Resumption of Specie Act

Gold Mine in Nevada

This act directed the Treasury Secretary to accumulate gold reserves sufficient to redeem all greenbacks (paper currency) tendered after January 1879. President Grant was a believer in hard money (i.e. that paper money should be backed by gold) and opposed the inflationary policies urged by supporters of soft money.


When the government ran out of gold or silver backed money to fund the Civil War, it issued paper currency or greenbacks. During the war the US government issued over $300 million in greenbacks. This had the effect of increasing the money supply. After the Civil War money supply became one of the most contentious political issues dividing people by regions as well as economic outlook. Conservatives thought the issuance of this sort of money was dangerous, it caused inflation and was immoral. The advocates of what became known as hard money considered it a moral crusade. When a hard money law was passed in one chamber of Congress a Senator stated “I think we shall all contemplate that the good triumphed over the bad”. By definition those supporting soft money were considered immoral. The supporters of hard money claimed that the Panic of 1873 would never have happened but for the soft money policies that were in place. Supporters of hard money tended to be people who lived in the Northeast while those who favored “soft money” came from the West and the South, places that needed investments and thus easy access to money at low interest rates. The supporters of soft money blamed the Panic of 1873 on the fact that their was a shortage of funds available.

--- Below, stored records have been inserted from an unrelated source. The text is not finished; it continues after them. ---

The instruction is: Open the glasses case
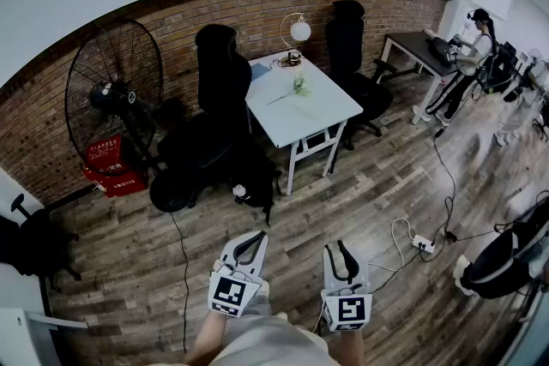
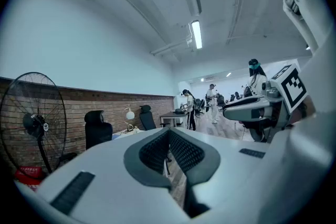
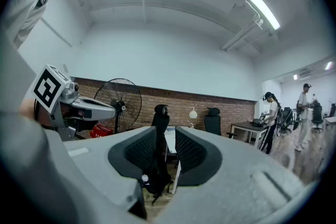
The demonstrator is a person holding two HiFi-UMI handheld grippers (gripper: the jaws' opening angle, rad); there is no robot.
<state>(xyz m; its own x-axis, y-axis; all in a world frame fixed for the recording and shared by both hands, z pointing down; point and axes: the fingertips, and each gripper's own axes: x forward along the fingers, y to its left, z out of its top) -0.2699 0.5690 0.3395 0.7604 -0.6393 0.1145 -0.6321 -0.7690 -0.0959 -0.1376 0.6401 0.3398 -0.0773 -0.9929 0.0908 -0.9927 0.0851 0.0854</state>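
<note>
Glasses case cannot be picked out in any view. In the head view it may sit among the small items on the white table [image 1: 322, 111] at upper centre, but they are too small to tell. The left gripper [image 1: 255, 240] and right gripper [image 1: 342, 248] hang at the bottom edge, well apart from that table. The task looks unstarted: approaching, finding, holding and opening the case all remain. Bare wooden floor [image 1: 343, 201] lies ahead. A power strip [image 1: 422, 243] with cables lies at right, a fan [image 1: 114, 86] stands at left, and black chairs flank the table.

In the left gripper view the jaws meet at their tips, with nothing in them.

In the right gripper view the jaws stand slightly apart and empty. The distant table shows through the gap.
</note>
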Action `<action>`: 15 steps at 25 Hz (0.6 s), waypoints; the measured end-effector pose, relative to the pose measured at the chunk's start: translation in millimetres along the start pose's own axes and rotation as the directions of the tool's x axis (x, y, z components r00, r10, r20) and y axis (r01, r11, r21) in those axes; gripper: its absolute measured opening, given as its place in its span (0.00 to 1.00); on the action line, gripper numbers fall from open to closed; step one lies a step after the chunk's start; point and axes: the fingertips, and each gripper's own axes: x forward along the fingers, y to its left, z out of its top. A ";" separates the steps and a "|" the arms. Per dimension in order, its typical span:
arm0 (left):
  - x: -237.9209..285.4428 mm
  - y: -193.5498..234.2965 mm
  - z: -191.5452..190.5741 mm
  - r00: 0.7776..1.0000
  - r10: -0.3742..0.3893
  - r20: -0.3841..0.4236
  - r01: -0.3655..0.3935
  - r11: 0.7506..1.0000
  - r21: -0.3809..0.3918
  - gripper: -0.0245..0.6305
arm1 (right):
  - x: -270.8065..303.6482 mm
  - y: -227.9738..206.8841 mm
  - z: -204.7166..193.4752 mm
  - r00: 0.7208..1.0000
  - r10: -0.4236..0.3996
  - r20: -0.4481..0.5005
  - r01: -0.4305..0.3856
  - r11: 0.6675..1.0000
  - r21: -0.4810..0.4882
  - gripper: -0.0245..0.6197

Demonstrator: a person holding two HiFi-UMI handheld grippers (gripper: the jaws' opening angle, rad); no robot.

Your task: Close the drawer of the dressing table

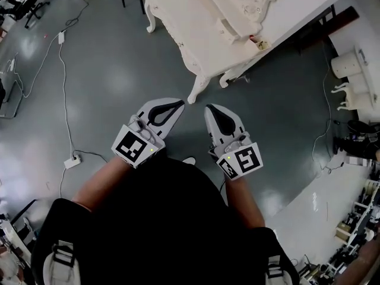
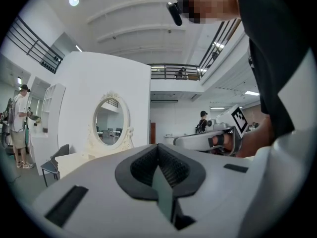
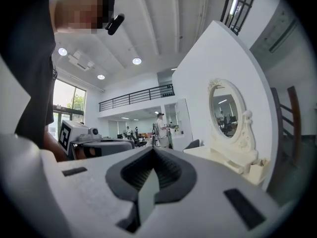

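Dressing table point(image 1: 202, 40) stands ahead across the floor, well apart from both grippers, its length slanting rightward. What looks like its open drawer point(image 1: 259, 43) juts at the right end, nearer the right gripper point(image 1: 212, 108). That and the left gripper point(image 1: 176, 104) have jaws together, empty.

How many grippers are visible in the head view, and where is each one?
2. The left gripper is at centre left and the right gripper at centre right, side by side over the grey floor, both short of the white dressing table. None seems hidden.
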 end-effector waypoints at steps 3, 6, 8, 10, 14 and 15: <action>-5.5 26.5 0.2 1.000 -0.009 0.002 0.009 1.000 0.002 0.03 | 25.3 2.3 1.4 1.000 -0.010 -0.001 0.010 1.000 -0.001 0.04; -12.8 52.3 3.4 1.000 -0.020 0.009 0.020 1.000 0.002 0.03 | 52.3 8.4 4.5 1.000 -0.017 -0.007 0.017 1.000 -0.008 0.04; -17.2 70.3 4.4 1.000 -0.024 0.015 0.024 1.000 -0.004 0.03 | 70.6 11.8 5.9 1.000 -0.022 -0.007 0.022 1.000 -0.010 0.04; -21.2 87.9 3.8 0.999 -0.028 0.018 0.028 1.000 -0.007 0.03 | 87.8 14.9 6.4 1.000 -0.028 -0.007 0.028 1.000 -0.012 0.04; -30.7 117.7 0.2 0.999 -0.041 0.011 0.041 0.999 -0.005 0.03 | 117.1 22.5 5.3 0.999 -0.048 -0.016 0.048 0.999 -0.010 0.04; -33.7 124.4 0.2 0.999 -0.046 0.012 0.046 0.999 -0.005 0.03 | 123.7 24.5 5.6 0.998 -0.054 -0.017 0.054 0.998 -0.011 0.04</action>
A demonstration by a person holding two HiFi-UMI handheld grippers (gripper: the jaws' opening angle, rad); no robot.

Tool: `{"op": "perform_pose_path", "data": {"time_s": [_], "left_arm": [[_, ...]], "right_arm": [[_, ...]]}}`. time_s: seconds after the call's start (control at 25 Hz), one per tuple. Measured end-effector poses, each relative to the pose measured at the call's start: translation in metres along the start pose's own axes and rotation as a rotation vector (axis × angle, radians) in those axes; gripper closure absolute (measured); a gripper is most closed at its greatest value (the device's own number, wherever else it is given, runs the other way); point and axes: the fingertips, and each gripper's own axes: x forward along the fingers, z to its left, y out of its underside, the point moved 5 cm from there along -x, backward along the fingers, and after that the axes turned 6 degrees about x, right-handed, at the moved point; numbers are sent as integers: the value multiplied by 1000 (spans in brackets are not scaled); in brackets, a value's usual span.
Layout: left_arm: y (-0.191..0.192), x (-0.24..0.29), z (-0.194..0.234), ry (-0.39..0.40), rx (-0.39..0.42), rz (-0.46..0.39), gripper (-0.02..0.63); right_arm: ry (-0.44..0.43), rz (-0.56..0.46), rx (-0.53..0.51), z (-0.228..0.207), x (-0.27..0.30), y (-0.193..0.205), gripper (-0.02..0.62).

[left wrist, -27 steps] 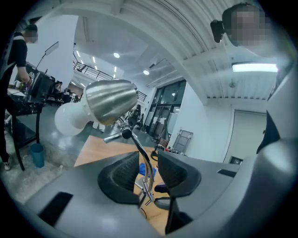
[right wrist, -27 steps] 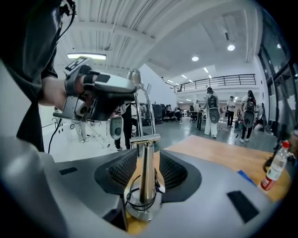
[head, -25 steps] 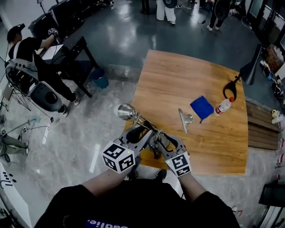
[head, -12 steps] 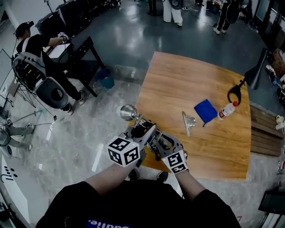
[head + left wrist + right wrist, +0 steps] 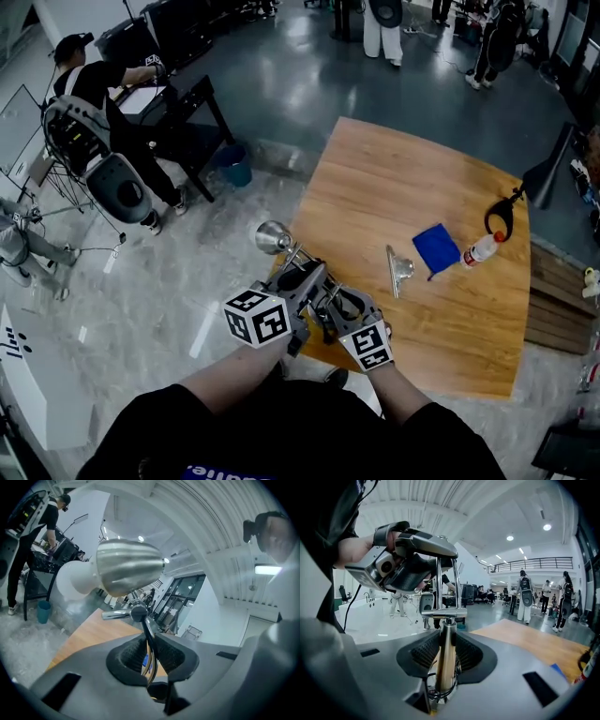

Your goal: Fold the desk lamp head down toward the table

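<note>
A chrome desk lamp stands at the near-left corner of the wooden table (image 5: 412, 187). Its cone-shaped head (image 5: 272, 236) points out over the floor. In the left gripper view the head (image 5: 126, 566) sits just above the jaws with a white bulb at its mouth. My left gripper (image 5: 302, 272) is closing, and its pads pinch the thin chrome arm rods (image 5: 149, 644) below the joint. My right gripper (image 5: 328, 298) is also closing, with the pads pressing the thicker upright post (image 5: 446, 658). The left gripper (image 5: 410, 559) shows above that post in the right gripper view.
On the table lie a metal clip (image 5: 398, 267), a blue cloth (image 5: 436, 248), a small bottle (image 5: 483, 248) and a black ring (image 5: 500, 217) beside a black cone (image 5: 548, 173). A person works at a dark bench (image 5: 178, 103) at the far left; others stand beyond the table.
Both grippers have stayed at the lamp. The left gripper has rolled a little and its jaws have drawn in on the arm rods. The right jaws have narrowed on the post.
</note>
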Motion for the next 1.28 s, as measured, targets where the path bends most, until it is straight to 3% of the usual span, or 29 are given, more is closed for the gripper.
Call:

The Democrats tended to be supporters of soft money while the Republican opposed it. In the Congressional elections of 1874 the democrats gained control of Congress, but before they could exercise that control the Republican passed in the lame duck section of Congress the Resumption of Specie Act. That act stated that the government had to buy back paper money on demand after January 1st 1879. The act was considered a compromise since it provided no mechanism for redeeming the greenbacks. The bank did allow the government to acquire gold reserves. Finally the bill allowed the government to issue new national bank notes which of course would be backed by gold. For every 100 new banknotes that were issued the government was forced to redeem 80 greenbacks. In the end the impact of the law was limited.